**WORK ORDER**:
After locating the line that holds "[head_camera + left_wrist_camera", copy that line and all that follow it word for word through the end of the data, with no pictures.

(DATA SECTION begins)

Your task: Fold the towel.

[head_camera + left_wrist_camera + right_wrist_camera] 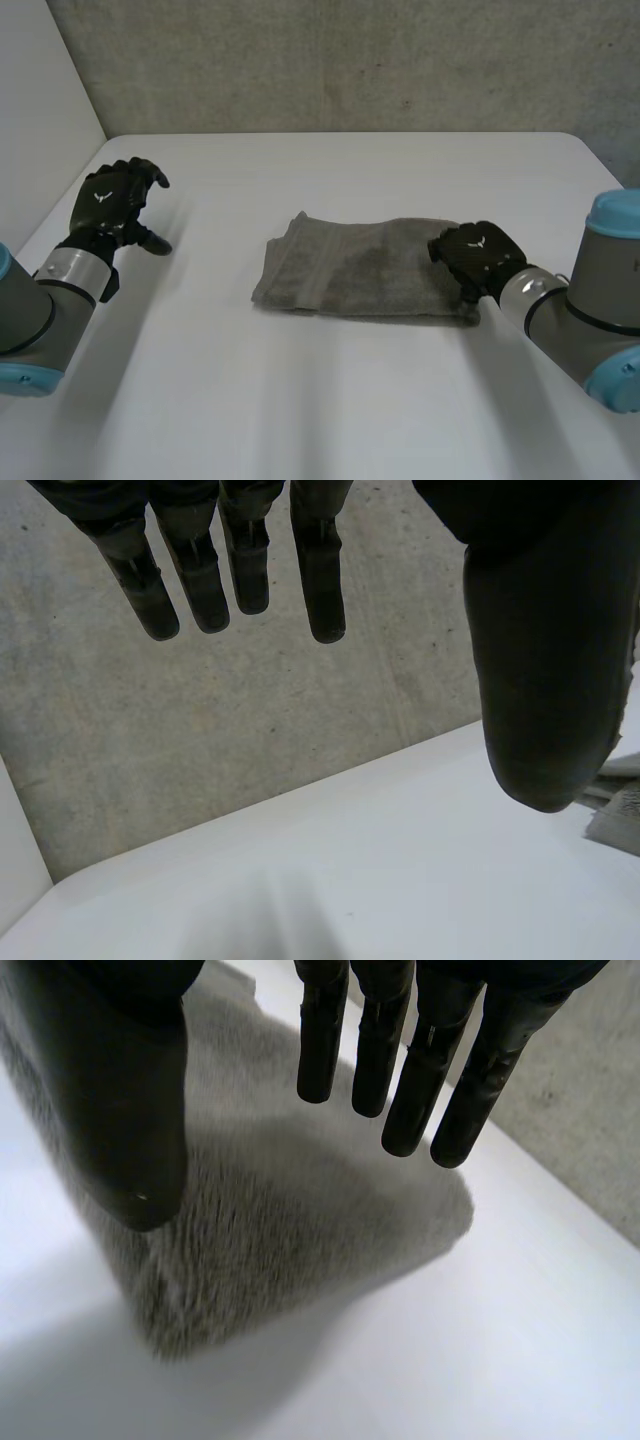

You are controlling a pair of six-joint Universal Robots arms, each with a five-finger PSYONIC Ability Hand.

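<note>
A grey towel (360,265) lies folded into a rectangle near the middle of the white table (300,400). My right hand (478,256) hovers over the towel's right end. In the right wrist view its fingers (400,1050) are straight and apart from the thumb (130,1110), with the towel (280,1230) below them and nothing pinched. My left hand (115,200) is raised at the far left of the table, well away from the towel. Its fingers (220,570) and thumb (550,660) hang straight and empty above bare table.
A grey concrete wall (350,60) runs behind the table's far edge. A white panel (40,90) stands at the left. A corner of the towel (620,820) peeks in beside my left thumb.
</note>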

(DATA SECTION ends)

**RESULT OF THE TASK**:
[head_camera + left_wrist_camera + right_wrist_camera] 

You are controlling a pair of six-joint Universal Robots arms, each with a five-finger PSYONIC Ability Hand.

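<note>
A grey towel (360,265) lies folded into a rectangle near the middle of the white table (300,400). My right hand (478,256) hovers over the towel's right end. In the right wrist view its fingers (400,1050) are straight and apart from the thumb (130,1110), with the towel (280,1230) below them and nothing pinched. My left hand (115,200) is raised at the far left of the table, well away from the towel. Its fingers (220,570) and thumb (550,660) hang straight and empty above bare table.
A grey concrete wall (350,60) runs behind the table's far edge. A white panel (40,90) stands at the left. A corner of the towel (620,820) peeks in beside my left thumb.
</note>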

No other output belongs with this exercise.